For decades, a recurring element of science fiction tales has been speculation about what types of foods human beings will eat in the assuredly dystopian future. From Soylent Green’s depiction of humanity forced to eat itself after climate change rids the Earth of its ability to grow food, to the synthetic culinary wonders created by the replicators of the Star Trek franchise, sci-fi writers have imagined a future where humanity turns to strange new foods out of necessity in the brave new futures in which it finds itself. Now, food scientists and biologists in Europe have taken humanity a step in those strange directions with the release of the world’s first insect-based burger meat products.
Bug-based burgers and meatballs will go on sale at Swiss supermarket chain Coop this month, according to a Coop press release. Silvio Baselgia, Head of Procurement at Coop, says he’s proud to finally offer the bug meat, as his stores have been trying to cram bugs down their customers’ gullets for some time now:
For a long time we have worked on this goal and now it’s time for us to be the first retailer in Switzerland to start selling insect products from Essento. With enjoyable and balanced taste, these products are perfectly suited to the culinary variety of insects.
The bug burgers are the brainchild of Swiss laboratory Essento, whose mission is to lower the amount of greenhouse gasses emitted by livestock every year by devoting agricultural facilities to raising mealworms as opposed to massive, flatulence-filled cows. The average perpetually farting cow releases over 100 kilograms of carbon dioxide into the atmosphere for every kilogram of protein it produces; mealworms, on the other hand, produce around a dozen kg of CO2 for each kg of protein they become once their corpses are ground into a fine power.

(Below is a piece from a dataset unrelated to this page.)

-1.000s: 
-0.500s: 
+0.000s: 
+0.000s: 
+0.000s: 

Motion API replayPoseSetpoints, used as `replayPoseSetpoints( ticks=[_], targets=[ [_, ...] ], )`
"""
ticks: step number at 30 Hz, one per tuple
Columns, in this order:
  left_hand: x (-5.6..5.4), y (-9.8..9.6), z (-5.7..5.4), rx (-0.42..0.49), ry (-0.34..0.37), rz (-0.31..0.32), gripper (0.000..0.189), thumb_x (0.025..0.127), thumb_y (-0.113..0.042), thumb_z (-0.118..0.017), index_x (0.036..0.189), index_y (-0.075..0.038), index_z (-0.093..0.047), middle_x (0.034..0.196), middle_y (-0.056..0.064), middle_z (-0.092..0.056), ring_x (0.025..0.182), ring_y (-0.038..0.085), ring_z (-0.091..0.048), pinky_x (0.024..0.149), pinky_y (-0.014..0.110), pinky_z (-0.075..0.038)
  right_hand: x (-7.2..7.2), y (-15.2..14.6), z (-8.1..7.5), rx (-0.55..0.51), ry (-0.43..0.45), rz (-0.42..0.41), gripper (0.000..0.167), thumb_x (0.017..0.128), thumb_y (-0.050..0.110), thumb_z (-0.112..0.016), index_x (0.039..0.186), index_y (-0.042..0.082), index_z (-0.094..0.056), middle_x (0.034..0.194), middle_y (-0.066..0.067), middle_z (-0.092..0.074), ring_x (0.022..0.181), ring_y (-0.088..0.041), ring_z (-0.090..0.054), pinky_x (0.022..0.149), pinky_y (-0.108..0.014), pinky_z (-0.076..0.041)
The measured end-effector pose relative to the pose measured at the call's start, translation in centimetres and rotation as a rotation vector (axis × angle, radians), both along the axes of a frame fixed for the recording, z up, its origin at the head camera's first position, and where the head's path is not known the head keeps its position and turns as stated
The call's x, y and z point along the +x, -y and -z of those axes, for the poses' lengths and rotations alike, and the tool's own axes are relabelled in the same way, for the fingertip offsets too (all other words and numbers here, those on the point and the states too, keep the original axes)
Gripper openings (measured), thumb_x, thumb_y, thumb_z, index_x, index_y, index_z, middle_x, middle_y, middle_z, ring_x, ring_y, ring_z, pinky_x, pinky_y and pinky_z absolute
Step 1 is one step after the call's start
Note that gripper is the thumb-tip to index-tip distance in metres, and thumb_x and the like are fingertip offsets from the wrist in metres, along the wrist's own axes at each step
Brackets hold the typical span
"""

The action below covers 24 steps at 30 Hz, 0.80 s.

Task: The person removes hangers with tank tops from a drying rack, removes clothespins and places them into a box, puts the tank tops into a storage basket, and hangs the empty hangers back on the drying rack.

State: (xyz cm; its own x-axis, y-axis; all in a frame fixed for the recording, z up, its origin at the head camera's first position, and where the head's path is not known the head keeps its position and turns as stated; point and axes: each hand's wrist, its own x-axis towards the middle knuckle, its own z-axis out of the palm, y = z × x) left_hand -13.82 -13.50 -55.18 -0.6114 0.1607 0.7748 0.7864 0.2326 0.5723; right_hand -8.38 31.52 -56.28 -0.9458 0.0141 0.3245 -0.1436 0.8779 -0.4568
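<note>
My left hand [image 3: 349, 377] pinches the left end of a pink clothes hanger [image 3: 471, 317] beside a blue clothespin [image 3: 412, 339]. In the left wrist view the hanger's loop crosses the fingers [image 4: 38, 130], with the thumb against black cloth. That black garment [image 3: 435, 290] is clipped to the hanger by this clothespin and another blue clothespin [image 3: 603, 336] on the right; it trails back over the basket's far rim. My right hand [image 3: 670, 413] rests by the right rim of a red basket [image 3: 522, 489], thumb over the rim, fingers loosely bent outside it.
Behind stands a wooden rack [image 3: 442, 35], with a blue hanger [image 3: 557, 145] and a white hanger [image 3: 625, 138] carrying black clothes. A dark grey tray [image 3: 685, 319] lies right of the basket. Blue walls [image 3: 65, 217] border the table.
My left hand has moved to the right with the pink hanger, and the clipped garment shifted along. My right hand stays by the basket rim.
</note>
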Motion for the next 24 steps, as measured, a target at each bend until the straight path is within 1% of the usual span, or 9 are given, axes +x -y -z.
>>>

Christian Bärtsch, co-founder of Essento, says the insect-based proteins are truly the food of the future – if we’re to have a future on this planet, that is:
As food, insects are convincing in many respects: They have a high culinary potential, their production saves resources, and their nutritional profile is high-quality. Thus insects are the perfect complement to a modern diet.
If we’re gonna save the planet, looks like we’ve got to get used to eating bug balls. Just cover ‘em in Sriracha. Sriracha makes everything edible.